Using Observability to Power a Smarter Cybersecurity Strategy
With an infrastructure for observability, security teams can make better decisions about access and identity-based threats.
When it comes to security, you can't protect what you can't see. That's why organizations that can visualize and understand their data are in a much better position to thwart cyberattacks and breaches. Observability is the best way for businesses to change how they detect and remediate cyberattacks — so much so that the observability market is expected to reach $2 billion by 2026.
While observability isn't a mainline discussion in the identity security space, it's an essential piece of the puzzle, shining a light on the attack surface that allows teams to identify and prevent breaches. By layering observability with identity management, security teams have access to more data on identity-based threats, and fewer silos to break down as they race to identify and prevent attacks.
Observability's Role in the Threat Landscape
Observability enables organizations to fully see, understand, and manage their systems. For example, data observability gives business leaders a clear picture of the data they have, where it's stored, and who has access. It lets teams know if their systems, servers, and applications are functioning properly and can identify downtime or vulnerabilities. A recent report found that the most sophisticated observability practitioners cut downtime costs by 90%, to $2.5 million versus $23.8 million, for observability beginners.

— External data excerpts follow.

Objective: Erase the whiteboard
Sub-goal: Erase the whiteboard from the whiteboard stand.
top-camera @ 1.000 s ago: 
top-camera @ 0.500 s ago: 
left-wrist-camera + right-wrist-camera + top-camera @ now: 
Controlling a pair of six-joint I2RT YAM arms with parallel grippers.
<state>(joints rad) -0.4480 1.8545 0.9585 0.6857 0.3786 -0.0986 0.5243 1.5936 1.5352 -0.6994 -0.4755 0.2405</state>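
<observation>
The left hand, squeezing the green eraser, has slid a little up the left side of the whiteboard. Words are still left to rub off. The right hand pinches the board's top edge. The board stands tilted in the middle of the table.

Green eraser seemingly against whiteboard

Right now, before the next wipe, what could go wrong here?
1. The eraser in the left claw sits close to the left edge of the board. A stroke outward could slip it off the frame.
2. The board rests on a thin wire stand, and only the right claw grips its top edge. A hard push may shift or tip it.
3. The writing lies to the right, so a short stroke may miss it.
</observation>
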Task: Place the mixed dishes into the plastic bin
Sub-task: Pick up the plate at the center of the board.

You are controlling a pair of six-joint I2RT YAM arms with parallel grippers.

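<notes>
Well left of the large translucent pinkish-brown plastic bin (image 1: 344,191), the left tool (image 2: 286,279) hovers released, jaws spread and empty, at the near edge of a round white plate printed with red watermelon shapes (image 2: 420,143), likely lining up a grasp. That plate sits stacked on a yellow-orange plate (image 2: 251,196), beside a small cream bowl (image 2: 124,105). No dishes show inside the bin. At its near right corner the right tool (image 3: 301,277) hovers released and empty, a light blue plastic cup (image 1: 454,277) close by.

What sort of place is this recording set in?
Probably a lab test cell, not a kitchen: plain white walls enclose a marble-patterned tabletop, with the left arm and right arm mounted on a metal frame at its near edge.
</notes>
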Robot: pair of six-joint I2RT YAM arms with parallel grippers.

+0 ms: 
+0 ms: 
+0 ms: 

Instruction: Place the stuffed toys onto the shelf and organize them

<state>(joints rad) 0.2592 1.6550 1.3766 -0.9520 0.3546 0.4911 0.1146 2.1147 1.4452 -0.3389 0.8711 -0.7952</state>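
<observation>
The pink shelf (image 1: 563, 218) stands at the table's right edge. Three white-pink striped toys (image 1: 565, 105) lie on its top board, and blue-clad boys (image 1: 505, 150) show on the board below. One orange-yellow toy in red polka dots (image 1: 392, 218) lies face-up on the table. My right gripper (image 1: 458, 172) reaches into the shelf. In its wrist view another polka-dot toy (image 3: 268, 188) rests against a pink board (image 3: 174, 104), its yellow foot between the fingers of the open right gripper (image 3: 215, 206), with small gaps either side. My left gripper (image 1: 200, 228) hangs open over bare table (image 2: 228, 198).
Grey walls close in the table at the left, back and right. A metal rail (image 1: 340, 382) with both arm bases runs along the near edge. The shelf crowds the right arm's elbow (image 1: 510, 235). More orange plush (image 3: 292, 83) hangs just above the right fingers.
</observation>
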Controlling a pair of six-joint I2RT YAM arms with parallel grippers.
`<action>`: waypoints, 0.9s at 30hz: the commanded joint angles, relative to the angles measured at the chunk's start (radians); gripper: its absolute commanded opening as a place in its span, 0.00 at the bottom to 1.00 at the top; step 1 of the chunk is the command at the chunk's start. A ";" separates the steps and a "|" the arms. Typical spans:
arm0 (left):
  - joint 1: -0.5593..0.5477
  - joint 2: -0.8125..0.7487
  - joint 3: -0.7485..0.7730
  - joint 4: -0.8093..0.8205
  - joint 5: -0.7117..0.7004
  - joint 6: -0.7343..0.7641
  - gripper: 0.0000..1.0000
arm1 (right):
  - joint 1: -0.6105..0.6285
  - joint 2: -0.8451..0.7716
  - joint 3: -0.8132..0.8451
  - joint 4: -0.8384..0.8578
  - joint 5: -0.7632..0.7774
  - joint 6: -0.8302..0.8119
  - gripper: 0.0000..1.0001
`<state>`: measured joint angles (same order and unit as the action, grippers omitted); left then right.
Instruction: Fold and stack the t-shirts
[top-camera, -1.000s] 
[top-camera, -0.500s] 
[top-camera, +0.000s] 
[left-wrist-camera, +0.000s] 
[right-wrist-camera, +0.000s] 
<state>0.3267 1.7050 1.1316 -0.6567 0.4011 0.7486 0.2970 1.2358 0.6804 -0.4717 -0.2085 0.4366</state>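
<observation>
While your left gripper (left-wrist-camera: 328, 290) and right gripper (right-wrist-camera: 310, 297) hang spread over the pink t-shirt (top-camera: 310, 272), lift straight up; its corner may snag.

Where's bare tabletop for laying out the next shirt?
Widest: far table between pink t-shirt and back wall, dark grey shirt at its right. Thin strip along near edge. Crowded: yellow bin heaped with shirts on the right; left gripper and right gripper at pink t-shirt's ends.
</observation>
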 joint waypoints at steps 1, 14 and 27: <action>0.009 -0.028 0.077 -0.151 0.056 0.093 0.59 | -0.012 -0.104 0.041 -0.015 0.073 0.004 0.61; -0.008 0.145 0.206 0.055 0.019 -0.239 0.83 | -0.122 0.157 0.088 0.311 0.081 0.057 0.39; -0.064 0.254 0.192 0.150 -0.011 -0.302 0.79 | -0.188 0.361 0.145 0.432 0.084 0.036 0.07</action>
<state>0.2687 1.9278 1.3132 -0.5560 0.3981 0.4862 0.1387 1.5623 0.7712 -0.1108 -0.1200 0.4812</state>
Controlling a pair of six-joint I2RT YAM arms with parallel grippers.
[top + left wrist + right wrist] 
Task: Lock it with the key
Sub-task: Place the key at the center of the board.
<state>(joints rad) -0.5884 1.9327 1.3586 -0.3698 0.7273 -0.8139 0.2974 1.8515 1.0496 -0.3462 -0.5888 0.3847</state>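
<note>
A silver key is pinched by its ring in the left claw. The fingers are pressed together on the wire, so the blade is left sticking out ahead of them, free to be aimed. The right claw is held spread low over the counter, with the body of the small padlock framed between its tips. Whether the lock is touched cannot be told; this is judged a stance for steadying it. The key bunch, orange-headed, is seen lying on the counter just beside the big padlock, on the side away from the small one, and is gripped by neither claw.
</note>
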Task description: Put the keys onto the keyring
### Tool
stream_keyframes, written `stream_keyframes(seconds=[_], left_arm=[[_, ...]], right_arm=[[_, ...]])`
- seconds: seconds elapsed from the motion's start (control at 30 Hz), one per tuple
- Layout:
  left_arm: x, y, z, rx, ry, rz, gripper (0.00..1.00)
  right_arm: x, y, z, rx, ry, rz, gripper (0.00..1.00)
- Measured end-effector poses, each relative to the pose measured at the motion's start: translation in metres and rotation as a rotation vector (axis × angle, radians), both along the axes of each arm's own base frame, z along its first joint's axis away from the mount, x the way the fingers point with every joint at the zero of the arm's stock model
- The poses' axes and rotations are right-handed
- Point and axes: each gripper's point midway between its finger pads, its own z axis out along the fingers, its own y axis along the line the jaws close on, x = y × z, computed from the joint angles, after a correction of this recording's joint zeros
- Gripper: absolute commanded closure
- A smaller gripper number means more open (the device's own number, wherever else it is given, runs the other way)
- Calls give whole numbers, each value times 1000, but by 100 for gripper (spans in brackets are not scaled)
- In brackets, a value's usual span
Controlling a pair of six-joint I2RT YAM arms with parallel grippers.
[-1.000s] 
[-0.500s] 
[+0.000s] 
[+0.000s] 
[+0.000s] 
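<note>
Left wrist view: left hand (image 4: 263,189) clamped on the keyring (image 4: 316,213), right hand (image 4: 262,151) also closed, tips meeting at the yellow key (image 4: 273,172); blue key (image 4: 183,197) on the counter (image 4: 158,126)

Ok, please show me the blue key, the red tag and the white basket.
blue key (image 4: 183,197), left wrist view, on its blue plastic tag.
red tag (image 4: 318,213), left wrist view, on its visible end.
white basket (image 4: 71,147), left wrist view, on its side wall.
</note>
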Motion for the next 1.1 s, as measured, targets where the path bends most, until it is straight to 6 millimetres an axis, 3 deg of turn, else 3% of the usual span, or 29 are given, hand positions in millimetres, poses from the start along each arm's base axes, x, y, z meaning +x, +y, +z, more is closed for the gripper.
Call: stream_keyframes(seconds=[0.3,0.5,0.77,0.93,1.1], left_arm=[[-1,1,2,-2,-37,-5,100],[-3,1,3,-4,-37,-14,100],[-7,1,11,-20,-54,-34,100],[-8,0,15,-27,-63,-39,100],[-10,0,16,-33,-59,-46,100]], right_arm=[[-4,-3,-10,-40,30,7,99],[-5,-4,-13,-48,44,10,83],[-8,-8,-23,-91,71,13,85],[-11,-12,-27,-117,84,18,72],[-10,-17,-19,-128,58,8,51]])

This is especially true when it comes to managing the identity attack surface. The sprawl of applications and systems employees are connected to is increasing exponentially, and security teams need specific information in order to determine which kinds of access are legitimate and which are risky. By getting full visibility into these systems, teams can track metrics about access over time and set clearer policies.
Establishing a Baseline of Normal
Observability not only helps to establish a baseline of "normal behavior," but helps identity and access management (IAM) systems use data to make valuable decisions that protect business operations and directly contribute to positive business outcomes. This strategy, known as behavior-driven governance, takes granular data about how people actually use their identities and access privileges, rather than what a business assumes they're doing.
Three types of data matter the most in setting a baseline:
Metrics: Quantifying performance, including key performance indicators (KPIs) such as response time, error rates, alerts, etc.
Traces: Allowing IT teams to locate the source of an alert (i.e., which part of a login process is vulnerable to bugs)
Logs: Answering the who, what, where, when, and how of access activities with contextual event information
For example, a security team using observability could monitor certain metrics, such as when employees sign in and sign out of a system, their location and their keystrokes, then look at the data over a 60- or 90-day period to form a baseline for "normal" utilization. If a log shows that an employee has access to 15 applications and only uses five on a regular basis, the team can revoke access to the unused apps to minimize risk.
If the company only has US employees and North American suppliers, and there's a login attempt from Singapore, it's easier to log that as a red flag and investigate. Better observability into data and the patterns associated with it can help businesses detect potential breaches quickly and efficiently.
To get the most out of observability, these three types of data should be used together to gain an overall understanding of the identities a business manages.
Third-Party Observability
Data observability should be built into systems; often it is, but its context changes as customers request different capabilities. For example, if customers want authentication-as-a-service, and choose to plug in an authentication module and let a third party handle that, they surrender their observability to the third party to some degree. These customers won't have access to performance metrics around the app's authentication modules, and they might not know what baseline behavior actually looks like unless they ask that third party for granular details.
Regardless of how much a security team builds versus buys its identity security infrastructure, it must make sure observability is built in from the start. Take Netflix as an example: At the beginning of the year, the company embarked on a plan to crack down on password sharing to stop users from accessing the app from devices not associated with their home network. While the company quickly walked back that plan amid user backlash, the original idea provides an interesting case study for how to use observability for identity security. To set identity management policy that is accurate, Netflix would have needed to be able to process, visualize, and get full observability into user data — everything from where users log in most to what time of day they're most likely to watch.
So, what can we take away from this example? How can businesses set up a data-first observability framework to use this data and set accurate policies? I'd suggest that all enterprises need to follow these best practices when it comes to setting up a data-first observability approach to security:
Key observability metrics based on organizational business priorities
Executive buy in to, and organization-wide education on, a culture of observability, data access, and governance
A pipeline to centralize and standardize data sources (like metrics, logs, and traces) that can be used to identify baseline and "abnormal" behavior
Analytics tools and automated processes (like RPA software bots) that can sort through the noise of alerts
Businesses already have much of the data they need on identity management. By implementing an infrastructure for observability, security teams can break through the noise and make better decisions about access and identity-based threats.